The Center for Alternatives to Animal Testing is an academic center affiliated with the Division of Toxicological Sciences in the Department of Environmental Health Sciences of the Johns Hopkins University Bloomberg School of Public Health.

 

Johns Hopkins School of Public Health

Abstract for TestSmart--A Humane and Efficient Approach to Screening Information Data Sets (SIDS) Data

Use of Alternative Tests in the Screening Information Data Sets (SIDS) Battery

Sidney Green1, Alan M. Goldberg2 and Joanne Zurlo2
1Howard University, Washington, D.C.; 2Johns Hopkins Center for Alternatives to Animal Testing, Baltimore, MD

The Johns Hopkins Center for Alternatives to Animal Testing (CAAT) is coordinating an effort to examine the current status of alternative methods for Screening Information Data Sets (SIDS) endpoints and to make recommendations about the use of these methods in the HPV Challenge Program. This effort, "TestSmart", is part of a grant awarded to the Environmental Defense Fund by the Heinz Foundation that includes the University of Pittsburgh, and Carnegie-Mellon University in addition to the Johns Hopkins University. The emphasis with respect to alternatives has been on those endpoints associated with mammalian toxicity. An assessment of the "state of readiness" of the recommended alternatives has also been made preliminarily. Alternatives are defined by the 3Rs of Russell and Burch: replacement, refinement and reduction of animal use.

Recommendations for acute toxicity testing (LD50) are for use of the up and down, the fixed-dose, the acute toxic class and the limit test as alternatives to the classical LD50 as currently accepted by the OECD. These methods are reduction and refinement alternatives to the classical LD50. Cell culture methods such as basal cytotoxicity and neutral red uptake have also been recommended. It is thought that the non-culture methods can be used immediately, whereas the cell culture methods are in need of validational work particularly in the area of metabolic activation.

If emphasis is placed on morbidity, moribundity and cause of death as the endpoints in acute toxicity testing, rather than the LD50 , then target organ toxicity becomes the central focus. Cell cultures of major organ systems could provide some information, such as cultures of liver, vascular, cardiac, respiratory, CNS (autonomic), kidney could be useful. These are in the research/developmental stage and require a considerable amount of work before they can be used as alternatives for acute non-LD50 endpoints.

For repeat dose toxicity, 90 or 28 day, there are few if any replacement alternatives. Reduction strategies appear to be the better approach. However, modeling of repeated exposure using cell cultures of major organs could be undertaken. Organs of interest would be the same as those listed for acute toxicity testing.
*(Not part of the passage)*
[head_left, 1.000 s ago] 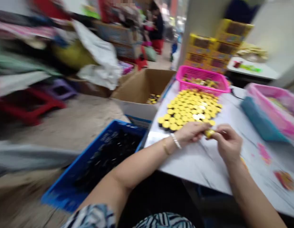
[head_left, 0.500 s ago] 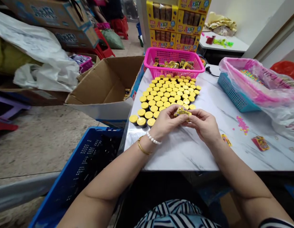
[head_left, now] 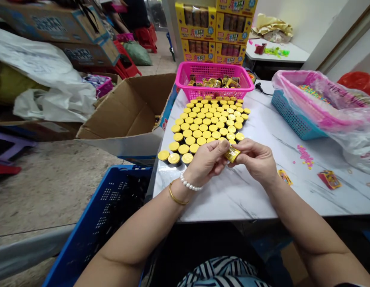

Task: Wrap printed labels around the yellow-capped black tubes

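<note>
- Work state (judged from the layout): many yellow-lidded jars [head_left: 201, 141] stand upright in a close group at the centre of the frame. Whether each is finished cannot be told.
- Piece in hand: one small gold piece [head_left: 233, 154] is between the hands, just in front of the jars and above the table [head_left: 221, 195]. Its exact nature is too small to tell; handling appears incomplete.
- Pieces outstanding (judged): similar-looking gold and brown pieces lie in the pink basket [head_left: 199, 94] at upper centre, behind the jars.
- Left hand [head_left: 206, 160]: fingers curled, gap narrow; thumb and fingers pinch the left end of the gold piece.
- Right hand [head_left: 258, 159]: thumb and forefinger nearly together, gripping the right end of the same piece. The remaining fingers are bent and partly hidden.
- Surroundings: a yellow packet [head_left: 284, 176] lies near the right wrist; a red packet [head_left: 330, 179] and pink bits [head_left: 305, 156] lie at right.
</note>
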`<state>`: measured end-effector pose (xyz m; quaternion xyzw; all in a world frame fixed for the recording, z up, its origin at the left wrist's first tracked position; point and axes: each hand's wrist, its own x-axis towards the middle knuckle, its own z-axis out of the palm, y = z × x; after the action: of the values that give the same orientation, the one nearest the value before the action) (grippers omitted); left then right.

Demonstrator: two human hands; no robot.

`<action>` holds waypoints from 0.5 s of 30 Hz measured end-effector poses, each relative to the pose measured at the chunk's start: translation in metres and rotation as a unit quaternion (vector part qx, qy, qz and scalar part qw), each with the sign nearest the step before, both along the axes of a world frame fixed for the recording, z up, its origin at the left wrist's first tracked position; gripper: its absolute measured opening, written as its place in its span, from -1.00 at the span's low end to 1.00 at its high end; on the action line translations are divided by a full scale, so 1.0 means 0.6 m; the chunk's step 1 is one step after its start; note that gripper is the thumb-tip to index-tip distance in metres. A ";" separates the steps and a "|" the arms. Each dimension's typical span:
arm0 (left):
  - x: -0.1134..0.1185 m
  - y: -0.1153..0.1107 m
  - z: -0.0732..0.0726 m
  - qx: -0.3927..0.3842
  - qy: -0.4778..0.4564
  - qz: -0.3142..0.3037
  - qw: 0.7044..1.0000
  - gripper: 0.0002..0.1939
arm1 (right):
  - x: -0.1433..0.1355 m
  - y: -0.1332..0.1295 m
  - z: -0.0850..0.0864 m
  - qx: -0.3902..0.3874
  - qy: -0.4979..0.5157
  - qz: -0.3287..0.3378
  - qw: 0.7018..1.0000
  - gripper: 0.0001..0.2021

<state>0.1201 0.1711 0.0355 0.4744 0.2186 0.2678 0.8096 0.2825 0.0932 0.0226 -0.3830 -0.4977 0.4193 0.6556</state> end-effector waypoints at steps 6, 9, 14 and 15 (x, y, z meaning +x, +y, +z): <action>-0.006 0.003 0.010 -0.023 0.001 -0.040 0.999 -0.47 | -0.003 0.000 -0.001 0.047 -0.084 -0.054 0.994 -0.72; -0.003 -0.001 0.010 -0.021 0.035 -0.037 0.998 -0.42 | -0.006 -0.002 -0.007 0.065 -0.091 -0.082 0.990 -0.77; 0.002 -0.002 0.005 -0.040 0.062 -0.017 0.997 -0.38 | -0.006 -0.003 -0.008 0.056 -0.098 -0.067 0.991 -0.78; 0.001 0.001 0.004 -0.043 0.061 -0.015 0.997 -0.37 | -0.006 -0.002 -0.006 0.059 -0.128 -0.067 0.988 -0.77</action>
<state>0.1209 0.1717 0.0377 0.4579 0.2716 0.2170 0.8182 0.2792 0.0922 0.0193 -0.4268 -0.5745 0.2915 0.6346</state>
Research and development need to be undertaken in this area.

In the case of genetic toxicity, there are available a number of alternative methods to the animal procedures; the Ames test for bacterial gene mutation, the mouse lymphoma for mammalian cell gene mutation, the Chinese Hamster Ovary for mammalian cell chromosomal mutations. Development and validation of the in vitro micronucleus would lead to another mammalian method for chromosomal mutations. The Syrian Hamster Embryo assay for transformation could be added to these tests to provide some information as to carcinogenic potential.

For developmental toxicity, FETAX, embryonic stem cells and the Zebra fish assay are undergoing validation currently. Several cell culture methods hold potential and are in need of validational work as well. These methods are the whole embryo and limb bud culture techniques. It has also been recognized that gene chip technology, (analysis of receptors, gene activators, enzymes), could contribute in terms of mechanisms of developmental toxicity. This technology is in the research stage of development.

The most difficult toxicity endpoint in terms of alternatives is that of reproduction. Other than sperm motility and morphology; all other methods are in the research/developmental stage. Sertoli cell lines, sperm penetration, culture of primary follicles fall in this category. Receptor binding assay are in use currently, but would need validational work before use as alternatives.

TEST SMART, a humane and efficient approach to regulatory toxicology issues provides a case study; for the implementation of the 3Rs of alternatives.